Copy the data below exactly, omitting any picture it contains.

**** Data extract ****

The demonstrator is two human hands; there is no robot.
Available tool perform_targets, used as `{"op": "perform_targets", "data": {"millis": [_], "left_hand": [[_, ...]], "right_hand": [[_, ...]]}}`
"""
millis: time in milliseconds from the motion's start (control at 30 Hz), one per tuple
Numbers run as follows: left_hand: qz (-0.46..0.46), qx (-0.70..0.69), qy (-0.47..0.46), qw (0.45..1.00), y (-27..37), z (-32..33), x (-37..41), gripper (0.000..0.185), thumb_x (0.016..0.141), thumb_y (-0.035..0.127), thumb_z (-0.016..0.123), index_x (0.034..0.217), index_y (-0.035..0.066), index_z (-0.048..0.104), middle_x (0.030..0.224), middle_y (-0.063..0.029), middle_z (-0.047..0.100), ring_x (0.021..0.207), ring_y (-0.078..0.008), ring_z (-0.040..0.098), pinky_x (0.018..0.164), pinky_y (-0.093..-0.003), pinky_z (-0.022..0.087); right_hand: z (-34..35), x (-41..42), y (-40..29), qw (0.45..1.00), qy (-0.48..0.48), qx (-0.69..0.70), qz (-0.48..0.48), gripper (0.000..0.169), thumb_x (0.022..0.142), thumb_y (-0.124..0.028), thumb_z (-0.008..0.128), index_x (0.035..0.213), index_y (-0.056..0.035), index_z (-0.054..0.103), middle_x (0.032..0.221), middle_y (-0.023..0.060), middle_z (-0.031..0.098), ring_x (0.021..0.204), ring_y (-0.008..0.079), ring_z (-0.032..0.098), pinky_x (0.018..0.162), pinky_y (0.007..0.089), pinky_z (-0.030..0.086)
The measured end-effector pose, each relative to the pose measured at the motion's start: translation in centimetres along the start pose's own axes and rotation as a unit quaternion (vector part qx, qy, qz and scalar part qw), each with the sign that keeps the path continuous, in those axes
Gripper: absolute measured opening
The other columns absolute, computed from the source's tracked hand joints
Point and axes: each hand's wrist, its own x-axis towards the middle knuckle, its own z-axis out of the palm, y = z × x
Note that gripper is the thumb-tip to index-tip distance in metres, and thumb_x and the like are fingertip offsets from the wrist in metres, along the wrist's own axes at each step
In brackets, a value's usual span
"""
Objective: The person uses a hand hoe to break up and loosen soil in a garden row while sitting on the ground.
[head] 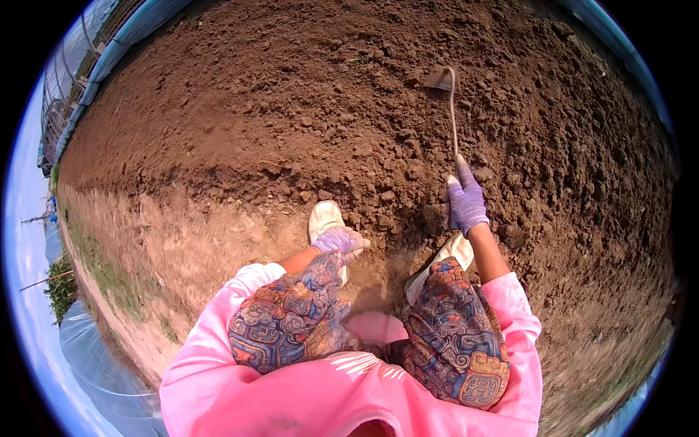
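Note:
My right hand point(468, 203), in a purple knit glove with pale fingertips, grips a short-handled hoe. The hoe's thin bent metal neck point(452, 112) runs away from my fist to a flat blade point(438, 78), which lies against the loose brown soil point(338, 125). Its grip is mostly hidden in my palm. My left hand point(339, 240), gloved the same way, hangs just past my left knee with fingers stretched out and nothing in them. It overlaps my pale left shoe point(326, 217) in the view.
My right shoe point(457, 250) stands at the edge of the tilled soil. Trodden lighter ground point(164, 240) with sparse grass runs along the left. Blue plastic film point(104, 74) and hoops point(64, 65) border the plot at upper left. More clear film point(101, 355) lies lower left.

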Motion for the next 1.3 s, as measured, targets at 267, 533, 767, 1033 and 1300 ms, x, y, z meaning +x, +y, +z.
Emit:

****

> Solution for this task
The demonstrator is two human hands; there is no robot.
Available tool perform_targets, used as `{"op": "perform_targets", "data": {"millis": [_], "left_hand": [[_, ...]], "right_hand": [[_, ...]]}}`
"""
millis: time in milliseconds from the motion's start (control at 30 Hz), one per tuple
Numbers run as follows: left_hand: qz (-0.46..0.46), qx (-0.70..0.69), qy (-0.47..0.46), qw (0.45..1.00), y (-27..37), z (-32..33), x (-37..41), gripper (0.000..0.185), thumb_x (0.016..0.141), thumb_y (-0.035..0.127), thumb_z (-0.016..0.123), index_x (0.034..0.217), index_y (-0.035..0.066), index_z (-0.048..0.104), middle_x (0.030..0.224), middle_y (-0.063..0.029), middle_z (-0.047..0.100), ring_x (0.021..0.207), ring_y (-0.078..0.008), ring_z (-0.040..0.098), pinky_x (0.018..0.164), pinky_y (-0.093..-0.003), pinky_z (-0.022..0.087); right_hand: z (-34..35), x (-41..42), y (-40..29), qw (0.45..1.00), qy (-0.48..0.48), qx (-0.69..0.70), qz (-0.48..0.48), gripper (0.000..0.169), thumb_x (0.022..0.142), thumb_y (-0.124..0.028), thumb_z (-0.008..0.128), index_x (0.035..0.213), index_y (-0.056..0.035), index_z (-0.054..0.103), middle_x (0.032..0.221), middle_y (-0.023..0.060), middle_z (-0.031..0.098), ring_x (0.021..0.204), ring_y (-0.008..0.079), ring_z (-0.032..0.098), pinky_x (0.018..0.162), pinky_y (0.007..0.089), pinky_z (-0.030..0.086)
The measured end-effector pose, each relative to the pose measured at the motion's start: translation in centimetres along the start pose's own axes and rotation as a unit quaternion (vector part qx, qy, qz and scalar part qw), each with the sign that keeps the path continuous, in those axes
Gripper: absolute measured opening
The other columns absolute, computed from the source's tracked hand joints
Point and axes: each hand's wrist, its own x-axis towards the middle knuckle, its own z-axis out of the palm, y = z × x
Note that gripper is the thumb-tip to index-tip distance in metres, and thumb_x and the like are fingertip offsets from the wrist in metres, along the wrist's own axes at each step
In brackets, a value's usual span
"""
Objective: The person uses a hand hoe to break up and loosen soil in a garden row while sitting on the ground.
[head] 
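Note:
My right hand point(468, 203), in a purple knit glove with pale fingertips, grips a short-handled hoe. The hoe's thin bent metal neck point(452, 112) runs away from my fist to a flat blade point(438, 78), which lies against the loose brown soil point(338, 125). Its grip is mostly hidden in my palm. My left hand point(339, 240), gloved the same way, hangs just past my left knee with fingers stretched out and nothing in them. It overlaps my pale left shoe point(326, 217) in the view.
My right shoe point(457, 250) stands at the edge of the tilled soil. Trodden lighter ground point(164, 240) with sparse grass runs along the left. Blue plastic film point(104, 74) and hoops point(64, 65) border the plot at upper left. More clear film point(101, 355) lies lower left.
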
Motion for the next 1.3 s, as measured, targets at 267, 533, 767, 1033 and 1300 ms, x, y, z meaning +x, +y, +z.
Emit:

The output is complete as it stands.